Synchronize a directory over sftp

Sundar Nagarajan sundar.personal at gmail.com
Tue Jan 8 08:13:41 UTC 2008


Smoot Carl-Mitchell wrote:
> On Mon, 2008-01-07 at 17:00 +0100, Lea Gris wrote:
> 
>> If no rsync is available at the remote host you can do it old school:
>>
>> tar --create --bzip2 --sparse --file - ~ | ssh user at remotehost "(cd
>> /destination/directory tar --extract --bzip2 --file -)"
> 
> Yep, assuming SSH is enabled on the remote server for the user account.

I believe SFTP uses SSH, and without SSH being enabled on the remote 
server, the OP wouldn't be able to use SFTP either. There may be ways of 
disabling interactive login using SSH while permitting SFTP, but 
technically, the (open)ssh layer is being used.

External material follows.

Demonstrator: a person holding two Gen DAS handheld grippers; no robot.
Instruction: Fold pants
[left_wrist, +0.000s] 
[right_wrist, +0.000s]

Regarding the OP's question, I would agree that rsync is a natural 
option. If the remote system does not permit rsync, an indirect 
workaround would be to use sshfs 
(http://fuse.sourceforge.net/sshfs.html) which uses FUSE (should be 
standard with recent Ubuntu versions) on the client. Then, once the 
remote system ahs been mounted using sshfs, you can again use rsync.